Naturally, the chicken came with all the fixings, most of which came from the family’s huge garden.

“My mom still puts in a garden three times the size of my yard,” he said. “I grew up cutting the eyes of potatoes, putting in roasting ears, planting green beans, squash, cantaloupe — just about everything. We would can tomato sauce, green beans, pickles. . . . It was just country life.”

And don’t forget dessert: six or so pies and cakes.

A gathering of the clan would also occur in time for hog butchering in the fall. Grandma would always bake fresh bread in anticipation of a special treat when the lard rendering was done.

“When she’d strain off the lard, there would be all these bits and pieces of crunchies,” said Father Lunsford. “We’d take all the crunchies and put them between slices of fresh-baked bread.”

Warm up that skillet

It was only natural that, having grown up in a family of prodigious country cooks, Father Lunsford would learn a thing or two. He’s only built on that knowledge.

“Because of my journey toward the priesthood, the whole world has opened up, through my education and relationships at seminary,” he said. “I met another seminarian who trained under a chef, and we used to cook for our floor.” For himself, Father Lunsford cooks simply.

For example, he’ll sauté some onions and ground turkey and put it on a tortilla for lunch. He has, however, cooked much more elaborate fare for charity dinners at Paola and for his Jesus Caritas priests’ prayer group.

His repertoire includes bourbonmarinated beef tenderloin, grilled pork tenderloin with praline-mustard glaze, crème brûlée, flourless chocolate cake, and stuffed figs wrapped in prosciutto.

In the past, appreciative parishioners have declared him a gourmet cook.

“I’m not a gourmet cook,” he said. “I just follow the recipe.”

There is every possibility that someday some lucky person in St. Ann Parish will have a chance to sample one of Father Lunsford’s specialties — or even his mom’s ecstasy-inducing fried chicken.
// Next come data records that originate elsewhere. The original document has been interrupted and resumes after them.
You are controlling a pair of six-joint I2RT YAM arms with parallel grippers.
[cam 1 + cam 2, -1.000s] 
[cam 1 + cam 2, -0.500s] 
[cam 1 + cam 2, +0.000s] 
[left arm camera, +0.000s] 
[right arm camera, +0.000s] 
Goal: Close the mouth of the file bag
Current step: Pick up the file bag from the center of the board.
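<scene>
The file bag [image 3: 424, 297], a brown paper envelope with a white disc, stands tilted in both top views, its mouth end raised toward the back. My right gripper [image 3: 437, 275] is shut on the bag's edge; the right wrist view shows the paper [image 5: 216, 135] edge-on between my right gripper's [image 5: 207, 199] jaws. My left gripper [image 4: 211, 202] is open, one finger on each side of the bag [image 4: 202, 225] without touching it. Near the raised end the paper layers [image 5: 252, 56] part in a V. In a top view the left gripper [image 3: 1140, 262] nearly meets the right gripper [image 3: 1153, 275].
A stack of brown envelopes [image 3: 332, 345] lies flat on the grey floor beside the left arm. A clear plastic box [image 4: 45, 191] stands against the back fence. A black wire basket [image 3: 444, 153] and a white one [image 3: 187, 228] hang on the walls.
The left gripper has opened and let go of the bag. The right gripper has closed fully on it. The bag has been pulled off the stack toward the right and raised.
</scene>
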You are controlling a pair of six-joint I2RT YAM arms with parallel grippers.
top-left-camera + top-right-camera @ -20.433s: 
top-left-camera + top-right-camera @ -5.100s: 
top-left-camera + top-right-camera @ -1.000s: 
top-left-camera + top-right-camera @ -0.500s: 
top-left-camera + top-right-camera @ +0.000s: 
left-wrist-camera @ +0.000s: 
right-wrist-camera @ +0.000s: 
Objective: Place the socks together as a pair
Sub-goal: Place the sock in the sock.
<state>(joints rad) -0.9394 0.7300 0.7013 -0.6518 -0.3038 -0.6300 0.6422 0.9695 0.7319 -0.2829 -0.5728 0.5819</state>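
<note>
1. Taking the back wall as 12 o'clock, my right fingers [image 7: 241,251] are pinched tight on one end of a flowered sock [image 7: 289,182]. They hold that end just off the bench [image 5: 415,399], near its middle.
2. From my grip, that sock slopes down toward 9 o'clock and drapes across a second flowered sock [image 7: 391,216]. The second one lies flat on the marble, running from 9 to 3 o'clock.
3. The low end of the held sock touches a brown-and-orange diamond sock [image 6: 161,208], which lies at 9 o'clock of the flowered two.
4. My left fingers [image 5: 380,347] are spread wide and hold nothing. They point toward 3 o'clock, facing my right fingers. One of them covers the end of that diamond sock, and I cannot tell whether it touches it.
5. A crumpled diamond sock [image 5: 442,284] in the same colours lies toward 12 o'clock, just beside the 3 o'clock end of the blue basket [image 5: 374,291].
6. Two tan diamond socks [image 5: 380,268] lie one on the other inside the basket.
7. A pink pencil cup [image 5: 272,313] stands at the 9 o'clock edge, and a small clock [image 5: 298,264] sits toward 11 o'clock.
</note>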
“I don’t have time to cook this year because I’m so busy,” he said. “Maybe next year. I still owe an auction dinner in Paola, and they’ve requested my mom’s fried chicken. She’ll bake fresh bread and make mashed potatoes, and I’ll do all the desserts.”


Getting to know Father Keith Lunsford

Current assignment and duties: Pastor of St. Ann Parish in Prairie Village

Years Ordained: 17

Hometown and Parish: Easton, St. Lawrence Parish

My favorite food is: sushi, and Mom’s fried chicken

My favorite book to recommend is: “Pillars of the Earth,” by Ken Follett

As a child, my favorite toy was: Tonka trucks

The most important lesson the priesthood has taught me is: People are most accepting and forgiving of a priest’s foibles.

The thing that’s surprised me most about life as a priest is: Love has no limit.

It would surprise people to learn that: I have a congenital defect — my right knee barely bent as a child. After I was accepted to the seminary, a doctor was found to fix it. It now bends barely enough to kneel, but just enough. God is good!

Favorite TV show: “Stargate,” on the Syfy Channel

Favorite band or musician: Depends on my mood

Dream vacation: Going to Minneapolis to be with my brother. It’s not where, but with whom.

Worst job I ever had: Bolting huge culverts together (big enough to drive a truck through) on a Leavenworth road crew.

If I couldn’t be a priest, I’d be: a musician in an orchestra.

If I had a church history time machine, I’d: go back and watch the construction of Notre Dame Cathedral in Paris.